* **What to do**
Please repeat exactly the lines below from the one containing "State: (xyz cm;" down to the one containing "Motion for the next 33", both included, and nothing else.

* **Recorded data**
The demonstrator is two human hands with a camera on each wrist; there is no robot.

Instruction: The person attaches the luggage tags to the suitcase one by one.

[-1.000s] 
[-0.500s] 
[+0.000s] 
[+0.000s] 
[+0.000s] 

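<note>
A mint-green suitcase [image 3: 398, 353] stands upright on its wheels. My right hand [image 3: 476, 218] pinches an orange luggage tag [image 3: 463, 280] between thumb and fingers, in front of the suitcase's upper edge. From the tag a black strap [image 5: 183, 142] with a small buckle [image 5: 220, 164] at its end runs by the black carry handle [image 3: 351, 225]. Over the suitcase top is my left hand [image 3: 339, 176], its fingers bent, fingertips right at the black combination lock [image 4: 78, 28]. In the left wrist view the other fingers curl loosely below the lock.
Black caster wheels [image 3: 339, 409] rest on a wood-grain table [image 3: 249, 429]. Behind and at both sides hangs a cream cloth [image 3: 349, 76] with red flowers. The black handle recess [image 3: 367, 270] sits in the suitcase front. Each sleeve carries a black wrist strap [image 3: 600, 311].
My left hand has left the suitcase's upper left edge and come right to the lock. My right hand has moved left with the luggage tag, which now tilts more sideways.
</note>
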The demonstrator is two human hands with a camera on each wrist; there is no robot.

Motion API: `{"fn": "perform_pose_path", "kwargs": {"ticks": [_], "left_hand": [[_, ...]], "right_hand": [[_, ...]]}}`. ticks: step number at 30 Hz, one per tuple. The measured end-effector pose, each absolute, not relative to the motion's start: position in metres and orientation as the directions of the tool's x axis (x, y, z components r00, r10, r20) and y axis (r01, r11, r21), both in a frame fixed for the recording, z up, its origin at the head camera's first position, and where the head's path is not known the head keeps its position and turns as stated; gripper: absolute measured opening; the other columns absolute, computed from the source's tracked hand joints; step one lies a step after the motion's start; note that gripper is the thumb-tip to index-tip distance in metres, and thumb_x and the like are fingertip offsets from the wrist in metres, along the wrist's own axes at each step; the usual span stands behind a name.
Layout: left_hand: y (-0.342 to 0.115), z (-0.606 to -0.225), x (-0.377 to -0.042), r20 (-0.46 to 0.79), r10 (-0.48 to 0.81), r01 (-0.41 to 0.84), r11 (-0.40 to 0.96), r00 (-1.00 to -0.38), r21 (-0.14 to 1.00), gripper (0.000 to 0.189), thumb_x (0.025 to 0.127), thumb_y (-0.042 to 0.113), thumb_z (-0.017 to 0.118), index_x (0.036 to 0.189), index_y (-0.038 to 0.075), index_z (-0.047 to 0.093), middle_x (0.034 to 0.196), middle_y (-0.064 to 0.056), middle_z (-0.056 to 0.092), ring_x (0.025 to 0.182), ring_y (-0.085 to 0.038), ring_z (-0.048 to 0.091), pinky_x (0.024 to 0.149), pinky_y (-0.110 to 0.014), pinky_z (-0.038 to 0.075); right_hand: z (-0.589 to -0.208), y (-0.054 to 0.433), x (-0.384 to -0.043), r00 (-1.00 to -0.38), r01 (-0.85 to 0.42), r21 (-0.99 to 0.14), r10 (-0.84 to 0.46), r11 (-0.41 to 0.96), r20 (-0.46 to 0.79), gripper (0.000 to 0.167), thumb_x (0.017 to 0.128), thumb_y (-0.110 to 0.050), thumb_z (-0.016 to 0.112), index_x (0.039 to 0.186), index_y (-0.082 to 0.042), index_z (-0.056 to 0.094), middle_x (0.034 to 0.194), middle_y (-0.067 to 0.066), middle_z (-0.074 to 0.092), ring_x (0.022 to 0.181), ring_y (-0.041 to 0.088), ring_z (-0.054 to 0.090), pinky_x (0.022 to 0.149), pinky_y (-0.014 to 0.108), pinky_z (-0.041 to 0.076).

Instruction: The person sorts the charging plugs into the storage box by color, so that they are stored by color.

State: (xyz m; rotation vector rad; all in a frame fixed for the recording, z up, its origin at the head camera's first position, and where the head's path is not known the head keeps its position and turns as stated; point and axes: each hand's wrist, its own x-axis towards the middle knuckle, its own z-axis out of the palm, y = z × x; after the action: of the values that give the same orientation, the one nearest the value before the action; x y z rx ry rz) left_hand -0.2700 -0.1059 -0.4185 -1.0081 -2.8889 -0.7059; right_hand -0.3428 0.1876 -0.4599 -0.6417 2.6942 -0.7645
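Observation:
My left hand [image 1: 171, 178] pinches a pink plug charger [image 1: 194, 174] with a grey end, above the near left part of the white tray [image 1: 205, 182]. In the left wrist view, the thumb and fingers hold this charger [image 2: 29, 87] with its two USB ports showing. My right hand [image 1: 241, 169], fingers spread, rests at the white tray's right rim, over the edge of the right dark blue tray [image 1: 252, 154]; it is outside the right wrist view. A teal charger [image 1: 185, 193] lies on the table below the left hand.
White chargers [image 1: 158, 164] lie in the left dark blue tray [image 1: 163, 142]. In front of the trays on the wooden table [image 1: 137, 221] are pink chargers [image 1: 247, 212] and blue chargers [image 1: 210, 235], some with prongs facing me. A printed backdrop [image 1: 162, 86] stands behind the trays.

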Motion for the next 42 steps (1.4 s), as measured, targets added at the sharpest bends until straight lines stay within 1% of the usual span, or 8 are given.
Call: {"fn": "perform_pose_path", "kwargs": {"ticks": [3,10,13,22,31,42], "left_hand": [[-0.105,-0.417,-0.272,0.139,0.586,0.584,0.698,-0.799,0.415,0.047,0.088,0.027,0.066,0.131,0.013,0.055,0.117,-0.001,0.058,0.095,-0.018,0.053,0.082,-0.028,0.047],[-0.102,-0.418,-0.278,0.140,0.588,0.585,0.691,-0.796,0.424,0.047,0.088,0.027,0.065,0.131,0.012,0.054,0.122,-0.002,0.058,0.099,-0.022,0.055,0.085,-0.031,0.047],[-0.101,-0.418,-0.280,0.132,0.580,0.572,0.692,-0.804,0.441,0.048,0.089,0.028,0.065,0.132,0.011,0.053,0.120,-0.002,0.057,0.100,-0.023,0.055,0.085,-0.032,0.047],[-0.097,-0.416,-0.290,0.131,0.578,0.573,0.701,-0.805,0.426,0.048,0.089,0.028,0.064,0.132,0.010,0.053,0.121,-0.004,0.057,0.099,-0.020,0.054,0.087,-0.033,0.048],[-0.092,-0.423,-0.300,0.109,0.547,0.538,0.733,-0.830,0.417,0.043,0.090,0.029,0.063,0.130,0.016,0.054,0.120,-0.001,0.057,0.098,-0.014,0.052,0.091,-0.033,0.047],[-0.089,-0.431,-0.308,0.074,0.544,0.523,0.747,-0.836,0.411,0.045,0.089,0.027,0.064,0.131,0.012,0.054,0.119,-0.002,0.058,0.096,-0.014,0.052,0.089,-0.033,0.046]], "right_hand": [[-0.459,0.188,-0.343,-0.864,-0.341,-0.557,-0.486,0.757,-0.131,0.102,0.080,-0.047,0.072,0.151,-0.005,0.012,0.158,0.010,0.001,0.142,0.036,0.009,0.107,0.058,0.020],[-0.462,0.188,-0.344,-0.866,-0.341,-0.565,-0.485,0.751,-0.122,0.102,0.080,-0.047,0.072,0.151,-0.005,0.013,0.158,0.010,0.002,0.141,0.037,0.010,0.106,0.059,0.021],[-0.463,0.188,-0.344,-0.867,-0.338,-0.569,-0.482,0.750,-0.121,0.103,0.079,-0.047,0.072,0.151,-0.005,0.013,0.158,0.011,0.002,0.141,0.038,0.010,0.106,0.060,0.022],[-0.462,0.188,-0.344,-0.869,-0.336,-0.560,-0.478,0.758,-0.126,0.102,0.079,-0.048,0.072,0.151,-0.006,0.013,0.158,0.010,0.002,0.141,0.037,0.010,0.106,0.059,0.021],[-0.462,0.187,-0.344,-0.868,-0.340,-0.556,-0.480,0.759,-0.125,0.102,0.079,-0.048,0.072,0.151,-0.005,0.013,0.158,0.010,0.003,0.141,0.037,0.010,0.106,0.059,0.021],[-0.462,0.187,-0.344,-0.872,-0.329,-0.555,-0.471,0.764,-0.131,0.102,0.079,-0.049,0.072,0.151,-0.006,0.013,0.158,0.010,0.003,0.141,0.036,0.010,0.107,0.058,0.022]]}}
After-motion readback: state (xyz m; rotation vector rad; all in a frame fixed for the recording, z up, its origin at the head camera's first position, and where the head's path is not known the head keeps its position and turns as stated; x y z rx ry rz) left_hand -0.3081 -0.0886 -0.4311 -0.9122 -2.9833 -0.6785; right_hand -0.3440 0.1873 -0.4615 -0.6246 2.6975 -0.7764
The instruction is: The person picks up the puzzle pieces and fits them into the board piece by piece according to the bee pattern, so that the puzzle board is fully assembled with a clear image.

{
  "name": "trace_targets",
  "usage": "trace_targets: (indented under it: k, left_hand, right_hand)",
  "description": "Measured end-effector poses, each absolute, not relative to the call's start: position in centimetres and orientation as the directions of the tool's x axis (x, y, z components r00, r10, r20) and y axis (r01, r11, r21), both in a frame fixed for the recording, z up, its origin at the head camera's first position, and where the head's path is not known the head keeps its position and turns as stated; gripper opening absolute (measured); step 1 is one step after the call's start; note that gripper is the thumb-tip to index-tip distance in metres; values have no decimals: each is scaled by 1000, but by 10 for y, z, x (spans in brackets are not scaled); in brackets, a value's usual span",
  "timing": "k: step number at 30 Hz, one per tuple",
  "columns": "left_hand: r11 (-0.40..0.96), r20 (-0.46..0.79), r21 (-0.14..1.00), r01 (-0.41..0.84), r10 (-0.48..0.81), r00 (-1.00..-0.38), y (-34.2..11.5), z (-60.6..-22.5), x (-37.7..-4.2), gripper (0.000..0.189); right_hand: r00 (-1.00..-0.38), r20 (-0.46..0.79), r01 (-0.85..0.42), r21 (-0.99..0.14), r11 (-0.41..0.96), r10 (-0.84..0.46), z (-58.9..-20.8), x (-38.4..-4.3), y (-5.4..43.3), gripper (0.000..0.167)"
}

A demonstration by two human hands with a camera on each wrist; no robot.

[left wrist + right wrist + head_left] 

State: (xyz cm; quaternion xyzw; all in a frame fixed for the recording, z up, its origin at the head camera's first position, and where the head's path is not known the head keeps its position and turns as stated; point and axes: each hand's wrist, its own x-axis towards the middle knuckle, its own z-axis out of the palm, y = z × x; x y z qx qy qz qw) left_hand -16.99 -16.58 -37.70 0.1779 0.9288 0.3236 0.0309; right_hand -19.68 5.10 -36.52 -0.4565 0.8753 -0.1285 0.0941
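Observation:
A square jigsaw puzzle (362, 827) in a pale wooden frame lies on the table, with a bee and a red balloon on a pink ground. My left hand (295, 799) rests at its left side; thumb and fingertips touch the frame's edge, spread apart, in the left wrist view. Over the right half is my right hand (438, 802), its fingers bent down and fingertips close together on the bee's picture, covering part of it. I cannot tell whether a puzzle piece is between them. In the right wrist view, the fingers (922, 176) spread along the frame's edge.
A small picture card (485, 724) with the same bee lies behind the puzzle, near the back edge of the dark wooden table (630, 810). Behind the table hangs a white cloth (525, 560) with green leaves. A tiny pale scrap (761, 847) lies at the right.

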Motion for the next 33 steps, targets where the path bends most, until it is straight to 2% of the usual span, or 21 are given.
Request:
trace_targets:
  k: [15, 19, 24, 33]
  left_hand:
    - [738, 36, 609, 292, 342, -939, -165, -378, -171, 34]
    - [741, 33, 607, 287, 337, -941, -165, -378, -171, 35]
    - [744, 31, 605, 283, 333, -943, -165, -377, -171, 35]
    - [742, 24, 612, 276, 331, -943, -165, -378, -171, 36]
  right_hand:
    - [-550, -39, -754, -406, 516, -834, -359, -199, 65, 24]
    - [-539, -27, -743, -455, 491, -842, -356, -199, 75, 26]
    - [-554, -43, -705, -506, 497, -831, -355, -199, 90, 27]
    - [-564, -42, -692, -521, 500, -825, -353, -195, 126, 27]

* **Your solution**
State: (xyz cm; quaternion xyzw; all in a frame fixed for the recording, z up, its origin at the head camera's first position, and where the head's path is not known the head keeps its position and turns as stated; point and axes: each hand's wrist, its own x-axis towards the middle knuckle, its own z-axis out of the palm, y = z × x; x y z qx qy qz qw) left_hand -16.99 -16.58 -37.70 0.1779 0.9288 0.3236 0.0309; right_hand -19.68 5.10 -36.52 -0.4565 0.8753 -0.1285 0.0941
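Observation:
A square jigsaw puzzle (362, 827) in a pale wooden frame lies on the table, with a bee and a red balloon on a pink ground. My left hand (295, 799) rests at its left side; thumb and fingertips touch the frame's edge, spread apart, in the left wrist view. Over the right half is my right hand (438, 802), its fingers bent down and fingertips close together on the bee's picture, covering part of it. I cannot tell whether a puzzle piece is between them. In the right wrist view, the fingers (922, 176) spread along the frame's edge.
A small picture card (485, 724) with the same bee lies behind the puzzle, near the back edge of the dark wooden table (630, 810). Behind the table hangs a white cloth (525, 560) with green leaves. A tiny pale scrap (761, 847) lies at the right.
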
Motion for the next 33 steps, targets where the path bends most, until it is straight to 2% of the usual span, or 21 are given.

Nothing more belongs to the answer.